Zeitschrift für Phytotherapie 2006; 27 - V31
DOI: 10.1055/s-2006-954897

Inhibition of TCF-signalling by triterpenoids from Boswellia carterii induces G0/G1 checkpoint arrest and apoptosis in human prostate cancer cells

T Syrovets 1, AC Estrada 1, B Büchele 1, T Simmet 1
  • 1Department of Pharmacology of Natural Products & Clinical Pharmacology, University of Ulm, 89081 Ulm, Germany

Prostate cancer (PC) is one of the most common and deadly cancer types in men. Triterpenoids such as acetyl-11-keto-β-boswellic acid (AKβBA) and 3-keto-tirucallic acid (KTA) induce accumulation of PC cells in the G0/G1 phase followed by induction of apoptosis. Here, we further analyzed the molecular mechanisms involved in the PC cell death induced by AKβBA and KTA.

The retinoblastoma protein (RB), a tumor suppressor controlling G1 to S-phase transition, is activated by phosphorylation. Treatment of PC cells with AKβBA and KTA led to RB dephosphorylation.
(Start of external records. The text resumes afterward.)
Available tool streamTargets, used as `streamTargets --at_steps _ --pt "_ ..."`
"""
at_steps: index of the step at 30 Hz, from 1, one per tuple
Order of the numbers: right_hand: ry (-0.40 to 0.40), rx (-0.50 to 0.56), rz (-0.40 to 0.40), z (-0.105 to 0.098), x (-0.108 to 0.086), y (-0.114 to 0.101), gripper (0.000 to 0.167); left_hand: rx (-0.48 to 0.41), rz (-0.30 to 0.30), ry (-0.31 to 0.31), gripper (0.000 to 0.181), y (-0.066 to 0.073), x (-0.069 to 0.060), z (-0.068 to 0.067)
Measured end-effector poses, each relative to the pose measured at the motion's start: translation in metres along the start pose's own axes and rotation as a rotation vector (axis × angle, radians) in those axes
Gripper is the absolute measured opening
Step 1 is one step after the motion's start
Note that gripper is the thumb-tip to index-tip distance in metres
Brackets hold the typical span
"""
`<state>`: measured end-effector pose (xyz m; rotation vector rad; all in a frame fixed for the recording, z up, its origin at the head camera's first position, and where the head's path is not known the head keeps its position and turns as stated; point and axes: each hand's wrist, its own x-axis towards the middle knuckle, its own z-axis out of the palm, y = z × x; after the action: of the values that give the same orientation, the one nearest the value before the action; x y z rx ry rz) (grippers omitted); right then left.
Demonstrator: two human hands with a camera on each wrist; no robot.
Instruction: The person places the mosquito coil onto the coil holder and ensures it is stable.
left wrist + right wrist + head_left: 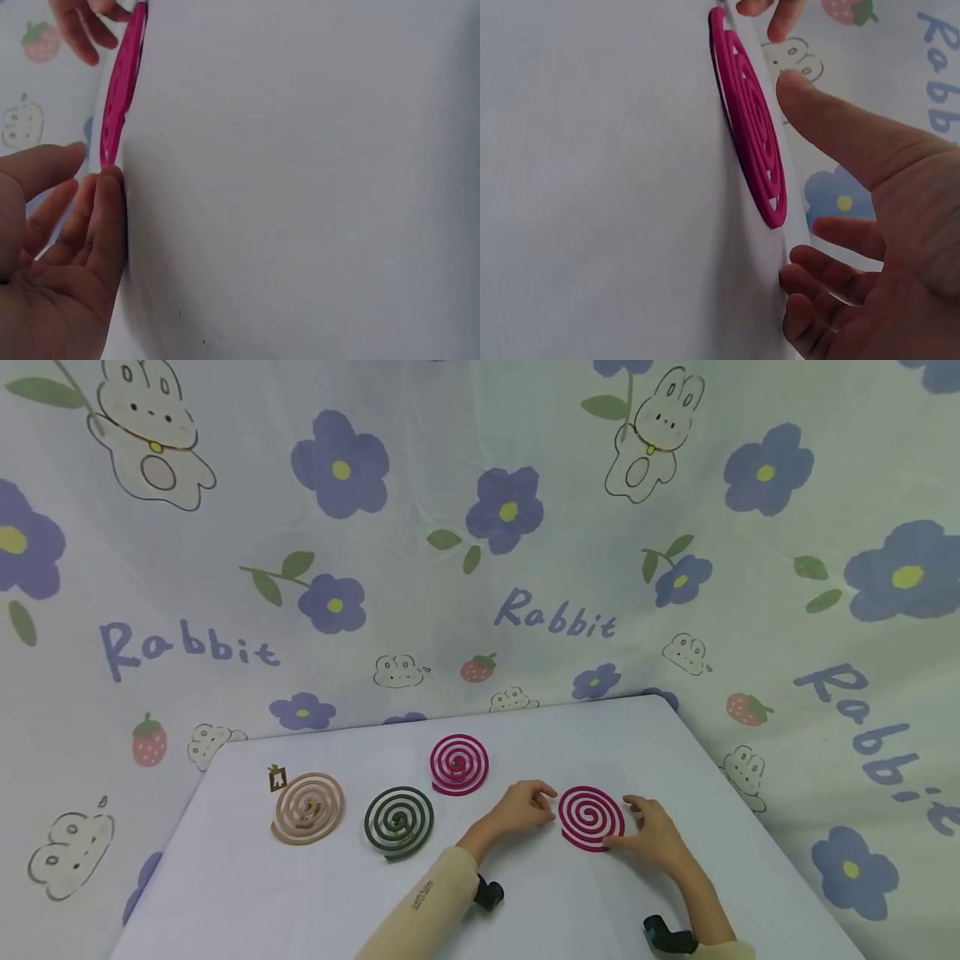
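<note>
A magenta mosquito coil (590, 810) lies flat on the white tabletop between the two hands. At its left edge is the left hand (522, 807), fingers loosely bent. In the left wrist view, its fingertips (111, 172) come up to the rim of the coil (120, 94); whether they touch is unclear. The right hand (654, 835) spreads around the right side, its thumb overlapping the lower right rim in the head view. The right wrist view shows a gap between that thumb (799, 90) and the coil (754, 124). Neither hand grips the coil.
Another magenta coil (460, 765) lies farther back. A dark green coil (399, 822) and a tan coil (308, 808) lie to the left, with a small gold-coloured frame-shaped piece (277, 777) beside the tan one. A rabbit-and-flower printed cloth (420, 610) hangs behind the table (225, 893).
</note>
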<state>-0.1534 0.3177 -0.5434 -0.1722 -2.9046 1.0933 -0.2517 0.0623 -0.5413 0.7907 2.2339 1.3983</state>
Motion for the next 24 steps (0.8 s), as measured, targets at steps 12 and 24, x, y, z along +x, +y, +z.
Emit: streamTargets --at_steps 12,24 --pt "-0.080 -0.041 -0.016 0.000 0.003 0.006 0.103 0.094 -0.025 -0.006 0.040 -0.004 0.009 0.001" --pt "-0.084 -0.083 -0.003 0.002 0.006 0.005 0.103 0.256 -0.037 0.024 0.048 -0.008 0.015 0.009"
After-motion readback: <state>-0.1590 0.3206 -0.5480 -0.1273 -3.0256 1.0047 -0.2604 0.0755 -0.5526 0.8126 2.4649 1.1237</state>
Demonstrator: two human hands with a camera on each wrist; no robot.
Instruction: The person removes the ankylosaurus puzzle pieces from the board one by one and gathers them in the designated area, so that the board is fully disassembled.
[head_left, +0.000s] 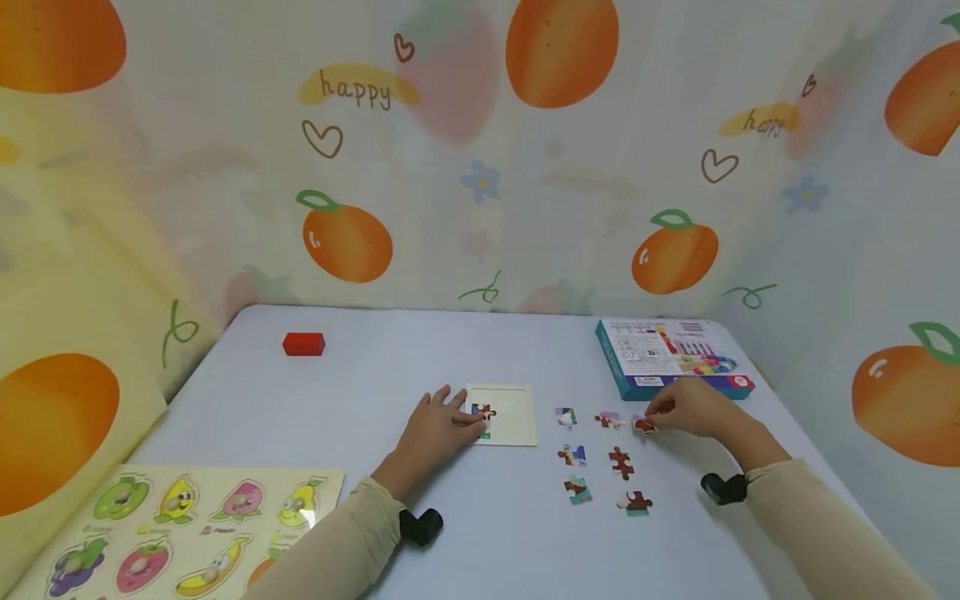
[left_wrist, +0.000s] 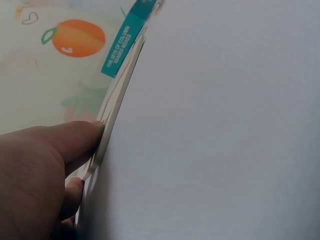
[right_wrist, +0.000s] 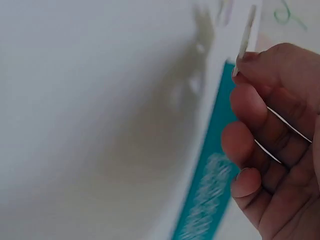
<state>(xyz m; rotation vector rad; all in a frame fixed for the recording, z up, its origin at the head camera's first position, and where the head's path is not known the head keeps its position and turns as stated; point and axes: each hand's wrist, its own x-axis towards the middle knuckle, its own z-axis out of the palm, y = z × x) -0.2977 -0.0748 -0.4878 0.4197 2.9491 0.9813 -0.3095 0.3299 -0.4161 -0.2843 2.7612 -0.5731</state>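
Observation:
My right hand point(head_left: 693, 406) pinches a jigsaw puzzle piece point(head_left: 643, 425) between thumb and finger; in the right wrist view the piece point(right_wrist: 245, 42) appears edge-on, raised off the table. My left hand point(head_left: 438, 429) lies at the left side of a cream puzzle tray point(head_left: 517, 417), its thumb over the joined pieces point(head_left: 483, 411) on the tray's left part. In the left wrist view the fingers point(left_wrist: 80, 137) touch the tray's edge. Between the tray and my right hand, several loose puzzle pieces point(head_left: 620, 462) lie in two rough columns.
A teal-sided box point(head_left: 645, 354) lies behind my right hand. At the back left stands a red block point(head_left: 303, 344). A fruit-picture board point(head_left: 172, 533) covers the front left corner, partly beneath my left sleeve. A fruit-print cloth point(head_left: 510, 208) rises behind the white table point(head_left: 420, 350).

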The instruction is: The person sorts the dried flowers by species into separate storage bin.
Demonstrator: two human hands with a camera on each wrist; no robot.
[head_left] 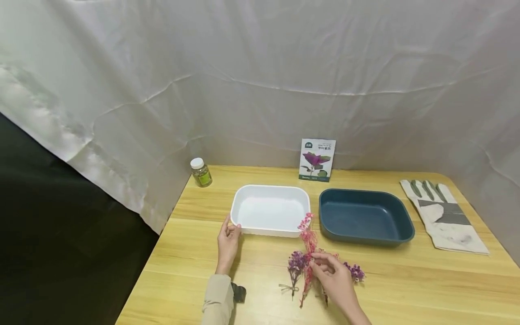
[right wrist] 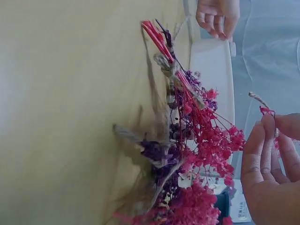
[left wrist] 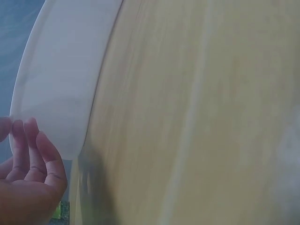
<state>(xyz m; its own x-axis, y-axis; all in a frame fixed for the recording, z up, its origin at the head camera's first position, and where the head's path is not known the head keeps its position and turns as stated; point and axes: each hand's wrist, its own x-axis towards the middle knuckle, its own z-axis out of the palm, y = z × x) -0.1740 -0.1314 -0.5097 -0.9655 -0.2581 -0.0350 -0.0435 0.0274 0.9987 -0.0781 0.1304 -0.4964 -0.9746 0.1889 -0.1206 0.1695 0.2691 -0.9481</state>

The phosphorylation of RB is controlled by cyclin/cdk complexes containing cyclin D1, cyclin E and cdk4, yet AKβBA and KTA had no effect neither on cyclin E nor on cdk4 expression. The levels of the cdk inhibitors p21Waf1/Cip1 and p27Kip1 were not affected either. However, both AKβBA and KTA induced a time- and concentration-dependent transcriptional down-regulation of the cell cycle regulator cyclin D1, which is regulated by the transcription factors NF-κB and TCF. AKβBA and KTA inhibited the nuclear translocation of the NF-κB subunit p65. The TCF transcription factor is regulated by interaction with β-catenin. The levels of β-catenin remained unaffected by treatment of the PC cells with both triterpenoids. However, AKβ-BA and KTA inhibited the phosphorylation of β-catenin at Ser45.

Subsequently, the nuclear translocation of β-catenin was significantly reduced in PC cells already within 1–3h of triterpenoid treatment.

Thus, apart from inhibition of NF-κB, down-regulation of the β-catenin phosphorylation, inhibition of the TCF-activation and of the cyclin D1 expression might contribute to the antitumor effects of Boswellia-derived triterpenoids.